Anxious Jongwe Masuka, the minister of lands, agriculture, fisheries, water, climate and rural resettlement, says the government is taking steps toward self-sufficiency.
“This year our goal is to make sure that we increase the number of farmers planting wheat and also increase hectarage,” Masuka says. “We may need around 75,000 hectares to have enough wheat in the country.” He says he believes this number is achievable as the country has 65,000 hectares available to grow wheat.

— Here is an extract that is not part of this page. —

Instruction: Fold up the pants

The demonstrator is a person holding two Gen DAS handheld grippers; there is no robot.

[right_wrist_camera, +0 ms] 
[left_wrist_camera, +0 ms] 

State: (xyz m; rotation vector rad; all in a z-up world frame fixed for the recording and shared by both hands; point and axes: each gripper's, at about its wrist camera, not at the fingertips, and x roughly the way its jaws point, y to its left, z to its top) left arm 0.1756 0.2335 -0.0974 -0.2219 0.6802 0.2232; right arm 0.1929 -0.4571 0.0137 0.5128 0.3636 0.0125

Graphic by Matt Haney, GPJ
The government confirmed its 75,000-hectare target in a statement released in March announcing an investment of more than $9 million for its Presidential Winter Wheat Programme, which includes providing wheat seeds, fertilizers and machinery for farmers to help the government achieve its goal.
Michael Nyabadza, who for the past five years has grown wheat in Makoni, a district in northeastern Zimbabwe, is one farmer who has benefited from this program. “I started with 40 hectares, and I increased to 150 hectares last year, which gives me between 7 and 8 tons of wheat,” says the 66-year-old farmer, who received government assistance in the form of additional seeds and fertilizer to increase his yield.
Nyabadza believes it’s possible for Zimbabwe to be self-sufficient in wheat production, but this goal is not dependent only on a cash injection.
“This year, we got too much rain late into the season, so our maize did not dry early enough for us to remove and free the land for more wheat space,” he says. “That is how weather has disrupted cropping operations.”
Meanwhile, Zimbabweans like Nkomo can only wait and hope the government’s initiatives pay off. Each day Nkomo worries her children are not getting the sustenance they need to thrive.
“I feel like I am depriving them of something they are used to,” she says. “It’s an important part of their diet.”
Correction: This article has been updated to correct references to amakhomane, a locally-grown vegetable, which was previously misidentified as pigeon peas. Global Press Journal regrets the error.